Our latest study
In 2014, GiveDirectly partnered with academic researchers to launch our largest study ever in Kenya. The ultimate goal: find out how cash transfers affect local economies, including nearby non-recipients, enterprises, and markets. Now, in 2019, the results of this research have been released.
We delivered $1,000 to each of 10,500 households across 328 villages in Siaya, Kenya, ultimately distributing as much as 15% of local GDP one year. In parallel, 5 economists from Berkeley, Princeton, and UCSD (including GiveDirectly co-founder Paul Niehaus) led numerous surveys of recipients, non-recipients, and local business owners to understand the broader, macroeconomic effects of large infusions of cash across a total of 653 study villages.
You can read the full paper here.
The authors’ abstract, which we’ve shared below, sums up the results well:
How large economic stimuli generate individual and aggregate responses is a central question in economics, but has not been studied experimentally. We provided one-time cash transfers of about USD 1000 to over 10,500 poor households across 653 randomized villages in rural Kenya. The implied fiscal shock was 15 percent of local GDP. We find large impacts on consumption and assets for recipients. Importantly, we document large positive spillovers on non-recipient households and firms, and minimal price inflation. We estimate a local fiscal multiplier of 2.6. We interpret welfare implications through the lens of a simple household optimization framework.

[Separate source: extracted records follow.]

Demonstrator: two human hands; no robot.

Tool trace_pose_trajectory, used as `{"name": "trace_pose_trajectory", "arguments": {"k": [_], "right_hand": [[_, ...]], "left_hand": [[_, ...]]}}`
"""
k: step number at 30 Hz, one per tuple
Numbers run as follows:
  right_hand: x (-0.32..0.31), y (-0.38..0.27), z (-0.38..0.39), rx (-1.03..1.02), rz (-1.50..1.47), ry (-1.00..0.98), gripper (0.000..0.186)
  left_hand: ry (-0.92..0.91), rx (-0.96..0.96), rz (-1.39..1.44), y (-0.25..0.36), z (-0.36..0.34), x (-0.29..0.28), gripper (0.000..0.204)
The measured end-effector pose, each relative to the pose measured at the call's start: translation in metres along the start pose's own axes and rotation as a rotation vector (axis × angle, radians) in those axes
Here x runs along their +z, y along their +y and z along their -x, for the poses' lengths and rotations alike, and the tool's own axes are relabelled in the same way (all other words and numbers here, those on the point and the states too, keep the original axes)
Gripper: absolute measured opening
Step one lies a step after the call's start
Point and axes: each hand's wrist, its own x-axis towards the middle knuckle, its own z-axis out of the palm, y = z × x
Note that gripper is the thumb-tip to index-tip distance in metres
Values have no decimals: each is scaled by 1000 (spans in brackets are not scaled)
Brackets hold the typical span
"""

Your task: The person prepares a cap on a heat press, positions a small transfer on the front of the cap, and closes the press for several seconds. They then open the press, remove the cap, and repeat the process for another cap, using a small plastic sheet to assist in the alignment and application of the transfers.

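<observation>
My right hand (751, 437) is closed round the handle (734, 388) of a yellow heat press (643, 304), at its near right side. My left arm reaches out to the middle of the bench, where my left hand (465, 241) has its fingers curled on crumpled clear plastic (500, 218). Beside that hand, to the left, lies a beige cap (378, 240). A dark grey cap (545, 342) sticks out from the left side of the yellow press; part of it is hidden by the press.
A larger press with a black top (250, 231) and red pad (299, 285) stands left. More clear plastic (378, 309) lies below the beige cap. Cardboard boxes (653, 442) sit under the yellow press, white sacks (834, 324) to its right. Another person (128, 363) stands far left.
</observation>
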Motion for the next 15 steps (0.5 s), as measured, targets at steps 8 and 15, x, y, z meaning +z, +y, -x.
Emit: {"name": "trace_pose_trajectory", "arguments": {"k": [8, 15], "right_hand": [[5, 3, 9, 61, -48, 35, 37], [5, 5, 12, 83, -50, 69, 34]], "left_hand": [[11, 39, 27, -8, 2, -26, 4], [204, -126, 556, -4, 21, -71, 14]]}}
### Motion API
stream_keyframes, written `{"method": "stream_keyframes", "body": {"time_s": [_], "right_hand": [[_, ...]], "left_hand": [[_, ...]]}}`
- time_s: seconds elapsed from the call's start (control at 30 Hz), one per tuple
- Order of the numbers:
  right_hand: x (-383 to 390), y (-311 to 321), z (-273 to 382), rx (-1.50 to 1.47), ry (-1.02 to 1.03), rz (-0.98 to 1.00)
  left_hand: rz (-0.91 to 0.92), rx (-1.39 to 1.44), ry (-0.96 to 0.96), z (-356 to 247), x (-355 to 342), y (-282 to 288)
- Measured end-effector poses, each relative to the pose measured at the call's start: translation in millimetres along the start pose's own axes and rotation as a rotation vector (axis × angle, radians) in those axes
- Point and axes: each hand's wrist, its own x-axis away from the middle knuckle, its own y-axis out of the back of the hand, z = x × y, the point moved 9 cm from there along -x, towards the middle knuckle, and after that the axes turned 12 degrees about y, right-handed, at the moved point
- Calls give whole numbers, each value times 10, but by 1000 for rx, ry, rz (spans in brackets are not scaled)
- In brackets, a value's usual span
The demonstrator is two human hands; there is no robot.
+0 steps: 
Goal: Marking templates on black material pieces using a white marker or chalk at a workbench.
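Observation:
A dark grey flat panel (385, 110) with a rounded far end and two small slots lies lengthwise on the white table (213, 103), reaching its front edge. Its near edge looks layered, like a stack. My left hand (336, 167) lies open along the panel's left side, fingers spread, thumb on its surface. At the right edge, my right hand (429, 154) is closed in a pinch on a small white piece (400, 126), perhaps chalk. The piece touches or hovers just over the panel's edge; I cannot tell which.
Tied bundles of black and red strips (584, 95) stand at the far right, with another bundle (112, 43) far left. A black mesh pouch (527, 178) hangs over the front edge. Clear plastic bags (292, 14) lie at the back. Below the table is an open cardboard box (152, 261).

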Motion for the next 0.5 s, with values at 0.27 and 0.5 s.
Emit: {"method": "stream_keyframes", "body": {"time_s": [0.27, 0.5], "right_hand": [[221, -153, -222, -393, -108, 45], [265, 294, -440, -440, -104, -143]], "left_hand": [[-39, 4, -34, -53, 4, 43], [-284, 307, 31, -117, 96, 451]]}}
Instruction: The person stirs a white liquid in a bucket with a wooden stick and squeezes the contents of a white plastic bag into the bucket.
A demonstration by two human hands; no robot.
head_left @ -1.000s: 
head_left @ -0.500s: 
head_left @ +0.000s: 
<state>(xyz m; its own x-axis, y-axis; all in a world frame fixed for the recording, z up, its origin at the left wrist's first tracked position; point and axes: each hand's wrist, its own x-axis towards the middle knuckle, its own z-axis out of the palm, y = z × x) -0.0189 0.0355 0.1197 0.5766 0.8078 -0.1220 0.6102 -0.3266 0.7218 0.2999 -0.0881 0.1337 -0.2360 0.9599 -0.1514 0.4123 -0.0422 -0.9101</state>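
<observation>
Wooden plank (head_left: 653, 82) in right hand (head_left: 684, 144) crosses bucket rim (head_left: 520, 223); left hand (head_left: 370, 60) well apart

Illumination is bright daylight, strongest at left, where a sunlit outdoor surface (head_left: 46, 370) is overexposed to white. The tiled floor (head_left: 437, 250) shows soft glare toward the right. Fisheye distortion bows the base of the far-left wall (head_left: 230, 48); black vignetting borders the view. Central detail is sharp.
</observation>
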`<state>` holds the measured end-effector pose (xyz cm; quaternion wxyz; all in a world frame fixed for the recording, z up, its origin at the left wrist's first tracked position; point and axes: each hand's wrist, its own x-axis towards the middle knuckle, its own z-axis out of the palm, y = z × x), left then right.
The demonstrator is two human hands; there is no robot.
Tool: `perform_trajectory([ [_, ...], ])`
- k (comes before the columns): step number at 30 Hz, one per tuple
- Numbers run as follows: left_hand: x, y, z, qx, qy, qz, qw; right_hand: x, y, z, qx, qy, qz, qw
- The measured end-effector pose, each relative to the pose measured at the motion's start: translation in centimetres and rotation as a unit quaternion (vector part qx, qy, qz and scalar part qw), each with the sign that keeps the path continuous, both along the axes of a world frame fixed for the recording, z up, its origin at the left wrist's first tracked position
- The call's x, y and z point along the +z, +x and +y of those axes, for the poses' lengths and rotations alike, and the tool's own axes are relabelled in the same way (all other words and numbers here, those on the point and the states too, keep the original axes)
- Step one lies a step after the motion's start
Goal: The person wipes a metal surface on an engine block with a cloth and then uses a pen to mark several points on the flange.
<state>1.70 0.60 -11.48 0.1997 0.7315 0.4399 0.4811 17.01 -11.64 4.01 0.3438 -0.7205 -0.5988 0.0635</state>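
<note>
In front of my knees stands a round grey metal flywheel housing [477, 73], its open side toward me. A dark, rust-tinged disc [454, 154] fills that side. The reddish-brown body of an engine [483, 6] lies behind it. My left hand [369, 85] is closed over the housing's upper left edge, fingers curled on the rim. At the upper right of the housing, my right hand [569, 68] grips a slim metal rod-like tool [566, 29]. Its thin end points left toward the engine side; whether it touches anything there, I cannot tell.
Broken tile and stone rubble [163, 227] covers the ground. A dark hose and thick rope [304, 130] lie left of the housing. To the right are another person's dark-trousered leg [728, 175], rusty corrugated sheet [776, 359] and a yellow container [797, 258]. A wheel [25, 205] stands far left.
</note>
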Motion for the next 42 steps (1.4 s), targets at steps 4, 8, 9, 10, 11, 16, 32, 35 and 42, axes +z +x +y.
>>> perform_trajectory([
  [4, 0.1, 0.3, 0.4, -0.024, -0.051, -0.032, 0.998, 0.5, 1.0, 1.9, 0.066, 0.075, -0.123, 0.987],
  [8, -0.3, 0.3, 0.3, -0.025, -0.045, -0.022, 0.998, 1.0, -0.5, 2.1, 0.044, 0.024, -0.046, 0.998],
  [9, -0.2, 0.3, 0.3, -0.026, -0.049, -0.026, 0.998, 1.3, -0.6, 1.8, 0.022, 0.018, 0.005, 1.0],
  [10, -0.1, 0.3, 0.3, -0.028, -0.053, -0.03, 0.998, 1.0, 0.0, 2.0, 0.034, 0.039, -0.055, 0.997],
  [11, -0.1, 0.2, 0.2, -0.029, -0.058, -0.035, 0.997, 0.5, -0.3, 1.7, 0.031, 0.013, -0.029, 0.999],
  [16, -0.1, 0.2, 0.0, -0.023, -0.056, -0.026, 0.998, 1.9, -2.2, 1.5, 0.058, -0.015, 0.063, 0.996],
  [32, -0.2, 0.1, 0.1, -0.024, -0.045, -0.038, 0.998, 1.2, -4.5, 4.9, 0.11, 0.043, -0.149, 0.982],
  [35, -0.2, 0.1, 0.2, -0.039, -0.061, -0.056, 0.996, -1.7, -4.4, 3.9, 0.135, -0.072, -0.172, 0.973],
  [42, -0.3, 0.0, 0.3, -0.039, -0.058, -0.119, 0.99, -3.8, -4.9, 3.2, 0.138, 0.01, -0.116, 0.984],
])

Stepping back, this study is an exciting example and extension of the “experimental approach to alleviating global poverty” recognized by this year’s Nobel Prize in Economics. Randomized controlled trials often focus on programs’ individual direct effects, but this study varied cash transfer intensity by whole groups of villages and constructed estimates of broader macroeconomic effects.
For example, to understand the effects on inflation, researchers conducted monthly surveys for 2.5 years across 61 markets and 72 products. And researchers surveyed enterprises and households (both recipients and non-recipients) to estimate the “multiplier” effect, finding that $1 of cash delivered generated $2.60 in additional spending or income for the local economy.
As with most studies, not every finding was positive. Health and female empowerment measures did not change significantly for recipients or non-recipients, and while there were large economic gains for recipients (targeted as the poorest), gains for non-recipients were so substantial that the gap between the poorest and least-poor within villages widened slightly.
The usual caveats
The study is among the first to use randomized control trial methods to measure the macroeconomic impacts of cash transfers, including the total effects across recipients and non-recipients. But it’s also just one study. There are well over 150 high-quality studies on the direct effects of cash transfers. And while the literature on inflation, economic multipliers, and spillovers is much smaller, that wider literature is still important to consider in interpreting these results and especially in extrapolating to new contexts.
What we’re thinking about
We’re still mulling a number of questions about the implications of these results for GiveDirectly’s work and the broader evidence on cash:
- How should these results inform GiveDirectly’s regional and village selection processes?
- Given the magnitude of positive spillovers for nearby non-recipients, are “control” households or villages in other GiveDirectly studies less insulated from the cash “treatment” than we’d previously thought?
- How should these results (i.e., moderately smaller direct effects for recipients than some previous GD studies, but new estimates of large indirect effects for non-recipients) inform how we think about GiveDirectly’s typical or average impact for this type of program?
We’re keen to hear what others make of the findings and looking forward to more discussion, experimentation, and learning.